Re: The Show So Far
On Tue, 2003-03-11 at 21:50, Glenn Maynard wrote:
> On Tue, Mar 11, 2003 at 09:10:28PM -0500, David Turner wrote:
> > Someone already answered the google question for you -- it saves you the
> > 20k on a Google Search Appliance for your intranet.
>
> That's akin to someone releasing the source of a neat, self-contained
> algorithm from an application. I can use it in my own programs, and
> improve other, unrelated things with it, or learn from it, or critique
> it.
>
> But it doesn't let me improve the application that it's from at all,
> since I don't have its source. Likewise, Google releasing source
> might have lots of other benefits, but it doesn't let me improve Google
> in any way, and I believe those "other benefits" are peripheral.
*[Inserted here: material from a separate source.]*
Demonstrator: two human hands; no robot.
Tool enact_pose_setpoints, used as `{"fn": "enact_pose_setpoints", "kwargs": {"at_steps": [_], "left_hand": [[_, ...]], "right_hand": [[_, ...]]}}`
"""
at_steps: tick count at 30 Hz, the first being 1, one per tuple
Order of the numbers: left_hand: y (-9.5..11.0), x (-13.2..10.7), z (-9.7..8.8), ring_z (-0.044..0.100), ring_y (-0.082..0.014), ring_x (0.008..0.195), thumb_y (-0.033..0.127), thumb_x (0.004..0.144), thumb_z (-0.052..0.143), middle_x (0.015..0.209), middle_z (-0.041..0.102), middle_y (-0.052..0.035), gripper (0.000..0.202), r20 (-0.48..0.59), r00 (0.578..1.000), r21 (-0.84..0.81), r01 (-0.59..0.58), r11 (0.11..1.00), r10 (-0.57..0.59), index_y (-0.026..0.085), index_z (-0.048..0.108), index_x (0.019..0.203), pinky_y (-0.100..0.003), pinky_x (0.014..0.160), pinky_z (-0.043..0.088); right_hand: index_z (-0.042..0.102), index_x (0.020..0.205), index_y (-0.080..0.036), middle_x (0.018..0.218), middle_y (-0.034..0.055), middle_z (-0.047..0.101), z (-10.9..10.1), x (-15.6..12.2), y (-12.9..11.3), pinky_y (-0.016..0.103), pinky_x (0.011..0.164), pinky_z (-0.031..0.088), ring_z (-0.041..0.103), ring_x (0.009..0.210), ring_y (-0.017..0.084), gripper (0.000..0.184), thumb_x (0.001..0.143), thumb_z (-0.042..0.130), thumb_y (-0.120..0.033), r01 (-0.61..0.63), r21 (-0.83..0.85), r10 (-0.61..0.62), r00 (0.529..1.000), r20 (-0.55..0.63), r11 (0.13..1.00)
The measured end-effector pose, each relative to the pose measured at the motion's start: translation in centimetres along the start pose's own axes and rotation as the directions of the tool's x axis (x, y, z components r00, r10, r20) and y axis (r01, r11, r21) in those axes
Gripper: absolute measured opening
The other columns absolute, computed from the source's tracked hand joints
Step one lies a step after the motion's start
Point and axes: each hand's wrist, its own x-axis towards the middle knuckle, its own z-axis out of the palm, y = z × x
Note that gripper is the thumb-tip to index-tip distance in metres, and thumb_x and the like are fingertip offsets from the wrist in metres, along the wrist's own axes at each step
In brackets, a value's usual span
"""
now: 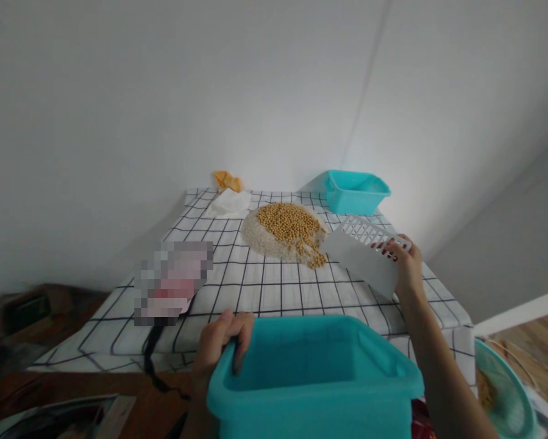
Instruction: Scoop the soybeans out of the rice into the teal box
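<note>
My left hand (pixel 225 335) is closed over the left rim of a turquoise plastic bin (pixel 317 393), which stands at the table's near edge; no contents show inside it. Over on the right, my right hand (pixel 408 265) grips the slotted end of a white plastic panel (pixel 360 259) and holds it tilted. The panel's far corner reaches the right side of a pile. That pile is yellow soybeans (pixel 289 222) lying on pale rice-like grains (pixel 258 239), with some beans spilling toward me.
A second turquoise bin (pixel 356 194) stands at the back right. White crumpled cloth or paper (pixel 230 202) and an orange cloth (pixel 227 180) lie back left. A blurred-out object (pixel 175 280) with a black strap sits front left. Lower right is a green basket (pixel 506 390).
</note>
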Motion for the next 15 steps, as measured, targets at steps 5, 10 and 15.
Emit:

But they're legitimate interests that users of Free Software want. I
don't see why "altering the application you actually run" is the only
goal that's allowed for Free Software. These aren't "side effects" --
they're primary, important goals in themselves. Indeed, giving copies
to friends (another freedom of Free Software) is a primary goal.
> Now, we seem to have two related but distinct cases: Google and
> BarInterface.
>
> In the case of Google, their releasing source simply doesn't let me
> improve Google--period.
You could, with funding, run your own Google (with spidering and
everything). You could also submit patches to the Google team.
> In the case of BarInterface, it *may* be reasonable to run a separate
> copy of the server on my own system, with my enhancements.
This is reasonable with Google, too -- that's what the yellow box Google
sells is.
> I do think these two cases should be considered independently. The
> "provide the source to users of a webpage" discussion revolves around
> #1, which I think is distinct, and doesn't help #2 at all.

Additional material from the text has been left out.